• [To do]
What this exercise calls for is an exact copy of the data.
Stored data Block Start
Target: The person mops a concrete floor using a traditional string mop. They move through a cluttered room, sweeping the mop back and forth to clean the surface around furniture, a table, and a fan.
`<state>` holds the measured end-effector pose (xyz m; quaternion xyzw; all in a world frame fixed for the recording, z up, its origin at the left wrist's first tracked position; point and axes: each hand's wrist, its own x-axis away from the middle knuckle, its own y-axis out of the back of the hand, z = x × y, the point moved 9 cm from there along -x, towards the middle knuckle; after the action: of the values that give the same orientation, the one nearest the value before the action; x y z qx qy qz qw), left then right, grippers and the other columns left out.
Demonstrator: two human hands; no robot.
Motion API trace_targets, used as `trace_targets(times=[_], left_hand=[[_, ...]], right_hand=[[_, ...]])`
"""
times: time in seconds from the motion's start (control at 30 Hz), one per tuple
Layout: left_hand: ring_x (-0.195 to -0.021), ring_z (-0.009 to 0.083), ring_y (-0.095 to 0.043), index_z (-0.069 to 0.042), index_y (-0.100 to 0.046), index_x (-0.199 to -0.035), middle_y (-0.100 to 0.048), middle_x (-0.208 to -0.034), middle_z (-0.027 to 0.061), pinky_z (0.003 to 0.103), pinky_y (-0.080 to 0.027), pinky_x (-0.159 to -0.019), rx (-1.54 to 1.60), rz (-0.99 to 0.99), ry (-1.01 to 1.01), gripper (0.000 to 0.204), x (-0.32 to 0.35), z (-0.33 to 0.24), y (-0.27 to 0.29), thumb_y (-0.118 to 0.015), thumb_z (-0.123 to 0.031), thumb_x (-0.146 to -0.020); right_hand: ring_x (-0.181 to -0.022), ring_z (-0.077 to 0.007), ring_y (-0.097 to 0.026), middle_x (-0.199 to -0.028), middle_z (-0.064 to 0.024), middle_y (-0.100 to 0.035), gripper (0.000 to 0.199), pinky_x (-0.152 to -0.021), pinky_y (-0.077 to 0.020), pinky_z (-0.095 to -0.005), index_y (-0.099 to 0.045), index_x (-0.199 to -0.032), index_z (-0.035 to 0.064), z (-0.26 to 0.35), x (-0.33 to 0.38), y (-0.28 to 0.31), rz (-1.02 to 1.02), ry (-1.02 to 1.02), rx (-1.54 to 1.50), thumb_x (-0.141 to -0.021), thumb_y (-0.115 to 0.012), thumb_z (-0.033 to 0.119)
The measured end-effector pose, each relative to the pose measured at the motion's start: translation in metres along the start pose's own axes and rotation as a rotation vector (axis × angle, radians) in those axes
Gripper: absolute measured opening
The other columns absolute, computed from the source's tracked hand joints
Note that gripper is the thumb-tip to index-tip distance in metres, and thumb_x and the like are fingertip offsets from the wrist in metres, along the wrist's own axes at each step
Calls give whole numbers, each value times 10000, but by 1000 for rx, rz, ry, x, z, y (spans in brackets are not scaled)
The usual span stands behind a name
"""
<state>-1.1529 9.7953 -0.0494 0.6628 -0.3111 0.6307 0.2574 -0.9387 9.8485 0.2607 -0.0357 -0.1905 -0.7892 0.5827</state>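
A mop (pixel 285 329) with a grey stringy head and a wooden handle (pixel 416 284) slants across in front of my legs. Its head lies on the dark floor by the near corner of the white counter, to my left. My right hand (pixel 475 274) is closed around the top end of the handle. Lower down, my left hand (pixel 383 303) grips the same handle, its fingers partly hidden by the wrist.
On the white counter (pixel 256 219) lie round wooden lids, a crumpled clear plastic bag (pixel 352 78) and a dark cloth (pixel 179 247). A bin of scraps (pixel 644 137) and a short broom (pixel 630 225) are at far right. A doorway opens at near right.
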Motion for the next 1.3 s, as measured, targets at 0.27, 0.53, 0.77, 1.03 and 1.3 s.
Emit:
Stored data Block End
• [Solution for this problem]
Target: The person mops a concrete floor using a traditional string mop. They move through a cluttered room, sweeping the mop back and forth to clean the surface around furniture, a table, and a fan.
`<state>` holds the measured end-effector pose (xyz m; quaternion xyzw; all in a world frame fixed for the recording, z up, its origin at the left wrist's first tracked position; point and axes: each hand's wrist, its own x-axis away from the middle knuckle, its own y-axis out of the back of the hand, z = x × y, the point moved 9 cm from there along -x, towards the middle knuckle; after the action: of the values that give the same orientation, the one nearest the value before the action; x y z qx qy qz qw), left then right, grippers and the other columns left out.
Demonstrator: two human hands; no robot.
Motion API trace_targets, used as `trace_targets(times=[_], left_hand=[[_, ...]], right_hand=[[_, ...]])`
"""
times: time in seconds from the motion's start (control at 30 Hz), one per tuple
Layout: left_hand: ring_x (-0.195 to -0.021), ring_z (-0.009 to 0.083), ring_y (-0.095 to 0.043), index_z (-0.069 to 0.042), index_y (-0.100 to 0.046), index_x (-0.199 to -0.035), middle_y (-0.100 to 0.048), middle_x (-0.208 to -0.034), middle_z (-0.027 to 0.061), pinky_z (0.003 to 0.103), pinky_y (-0.080 to 0.027), pinky_x (-0.159 to -0.019), rx (-1.54 to 1.60), rz (-0.99 to 0.99), ry (-1.01 to 1.01), gripper (0.000 to 0.204), x (-0.32 to 0.35), z (-0.33 to 0.24), y (-0.27 to 0.29), thumb_y (-0.118 to 0.015), thumb_z (-0.123 to 0.031), thumb_x (-0.146 to -0.020); right_hand: ring_x (-0.181 to -0.022), ring_z (-0.077 to 0.007), ring_y (-0.097 to 0.026), middle_x (-0.199 to -0.028), middle_z (-0.064 to 0.024), middle_y (-0.100 to 0.035), gripper (0.000 to 0.199), pinky_x (-0.152 to -0.021), pinky_y (-0.077 to 0.020), pinky_z (-0.095 to -0.005), index_y (-0.099 to 0.045), index_x (-0.199 to -0.032), index_z (-0.035 to 0.064), z (-0.26 to 0.35), x (-0.33 to 0.38), y (-0.28 to 0.31), rz (-1.02 to 1.02), ry (-1.02 to 1.02), rx (-1.54 to 1.50), thumb_x (-0.141 to -0.021), thumb_y (-0.115 to 0.012), thumb_z (-0.033 to 0.119)
The measured end-effector pose, each relative to the pose measured at the motion's start: translation in metres along the start pose's own axes and rotation as a rotation vector (axis × angle, radians) in those axes
Gripper: absolute measured opening
The other columns absolute, computed from the source's tracked hand joints
Note that gripper is the thumb-tip to index-tip distance in metres, and thumb_x and the like are fingertip offsets from the wrist in metres, along the wrist's own axes at each step
Calls give whole numbers, each value times 10000, but by 1000 for rx, rz, ry, x, z, y (spans in brackets are not scaled)
The usual span stands behind a name
"""
<state>-1.1529 9.7953 -0.0494 0.6628 -0.3111 0.6307 0.2574 -0.9387 9.8485 0.2607 -0.0357 -0.1905 -0.7892 0.5827</state>
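A mop (pixel 285 329) with a grey stringy head and a wooden handle (pixel 416 284) slants across in front of my legs. Its head lies on the dark floor by the near corner of the white counter, to my left. My right hand (pixel 475 274) is closed around the top end of the handle. Lower down, my left hand (pixel 383 303) grips the same handle, its fingers partly hidden by the wrist.
On the white counter (pixel 256 219) lie round wooden lids, a crumpled clear plastic bag (pixel 352 78) and a dark cloth (pixel 179 247). A bin of scraps (pixel 644 137) and a short broom (pixel 630 225) are at far right. A doorway opens at near right.
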Motion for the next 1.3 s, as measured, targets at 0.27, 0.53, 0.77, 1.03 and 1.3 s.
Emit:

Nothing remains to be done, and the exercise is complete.